Surprisingly, semen banks have been made quite an important player in the ART industry and are supposed to provide not only donor semen but also donor oocytes and surrogates. Egg or oocyte retrieval from a donor, unlike semen collection, is acomplicated process and calls for sophisticated equipment as well as expertise. The process of equipping semen banks for these procedures is not clear. Moreover, semen banks have been permitted to advertise and make payments to donors and then source them to the ART clinics. The legislation is silent on the regulation of the semen banks in spite of giving them important roles.

The document is still ambiguous on certain key areas like the maximum age of women who can opt for ARTs (while mentioning the minimum age to be 21 years), the eligibility of persons from different sexual orientations for accessing these technologies, and listing the disorders/diseases that a gamete donor and surrogate need to be screened for.

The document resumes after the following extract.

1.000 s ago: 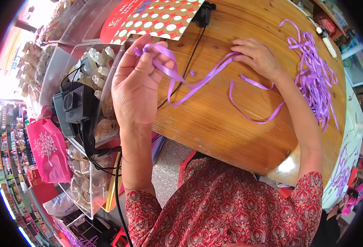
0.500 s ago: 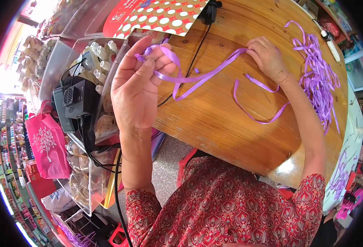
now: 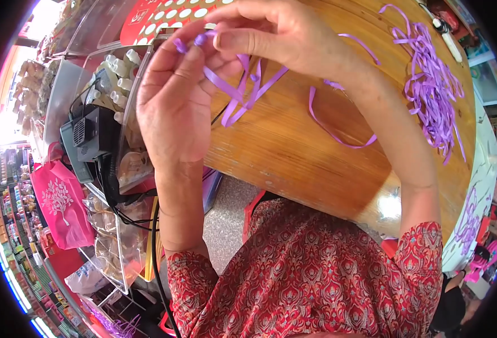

Certain other clauses also call for an explanation of the rationale behind them, like prohibiting the use of sperm or eggs from a relative or a known person, prohibition of genetic surrogacy, and the role envisaged for the semen banks. The Bill is weak on the operational realities of the processes it aims to put in place and contradicts itself at several places.

However, the drafting of the Bill should be looked at as a positive step towards regulation of this burgeoning industry. But the ICMR must not rush into finalising the Bill till a wider debate across the country, at various levels and regions, has been conducted and their responses incorporated. The Bill should be kept open for public critique for at least a period of six months, during which all concerned groups can adequately articulate their suggestions.